Las jefas del 'cartelito' de Cali en Madrid

Dos hijas de un capo colombiano dirigían el narcotráfico en Madrid Ingrid manejaba la 'coca' y su hermana, Maribel, la blanqueaba

El Mundo, LUIS F. DURÁN, 29-09-2011

La Policía ha cortado los tentáculos del cartel de Cali en Madrid. En una perseverante operación de siete meses de investigación se ha conseguido desmantelar al completo el cartelito de Cali en la capital que dirigía desde Colombia el capo Martín Bala con la alianza del mafioso Víctor Patiño, alias El Químico. Lo llamativo es que las encargadas de dirigir el negocio de la droga en Madrid eran las hijas de Martín Bala: Ingrid, La Zarca y Maribel, La Flaca. La primera era la encargada del tráfico de cocaína y su hermana tenía la responsabilidad de blanquear el dinero.

El dinero ganado en las transacciones de droga era enviado a través de locutorios de Valdemoro a Cali. Para no levantar sospechas mandaban importes de 3.000 euros, lo que realizaban miembros de un escalón inferior del grupo (pitufos) a los que pagaban 50 euros por envío.

En las redadas se han decomisado 150 kilos de coca de gran pureza que en el mercado negro podrían alcanzar una valor de ocho millones de euros. Un total de 65 kilos de cocaína fueron incautados en un pase que se iba a realizar en las afueras de un centro comercial de Parla.
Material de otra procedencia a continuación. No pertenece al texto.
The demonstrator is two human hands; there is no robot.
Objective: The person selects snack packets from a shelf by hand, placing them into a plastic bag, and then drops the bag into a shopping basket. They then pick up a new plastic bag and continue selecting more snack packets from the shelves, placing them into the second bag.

El polvo blanco salía en barco de Colombia y Panamá y desembarcaba en Dinamarca y puertos del centro de Europa, desde donde se transportaba en vehículos a España.

El comisario jefe de la Unidad de Drogas y Crimen Organizado (UDYCO) de Madrid, José Luis Conde, explicó que en Madrid podrían estar funcionando varios de estos cartelitos, que aunque imitan a los grandes cárteles son en realidad «miniaturas» por sus reducidas estructuras y por la cantidad de droga que mueven. Además, repiten muchos patrones de sus mentores, como las marcas que imprimen en sus paquetes de droga. Con todo, son mucho menos violentos que los originarios, «aunque profundizan más en el poder del dinero para la corrupción».

Sus integrantes tienen la experiencia acumulada por sus respectivas familias y además suelen haber estudiado en Estados Unidos o en Europa, lo que hace que estén más preparados y sean muy escurridizos. Además, se caracterizan por su sencillez, ya que llevan una vida bastante austera, «absolutamente normal».

Estos cartelitos hacen uso de nuevas tecnologías, lo que complica las averiguaciones policiales. Empleaban con exclusividad la mensajería encriptada de Blackberry, como ocurriera en los disturbios del pasado verano en Londres. También cambiaban constantemente de número de teléfono o utilizaban simultáneamente dos o más terminales con el fin de fraccionar la información que pudieran transferir.

De los 22 arrestados, la mayoría son familia y siete están acusados de tráfico de drogas; el resto se dedicaba supuestamente al blanqueo de capitales.

Las pesquisas fueron emprendidas por los agentes del grupo XVIII y VII de la Brigada Provincial de Policía Judicial. Los agentes han llegado a realizar esperas de más de 72 horas seguidas en la vigilancia del grupo. Catorce de ellos han ingresado ya en prisión.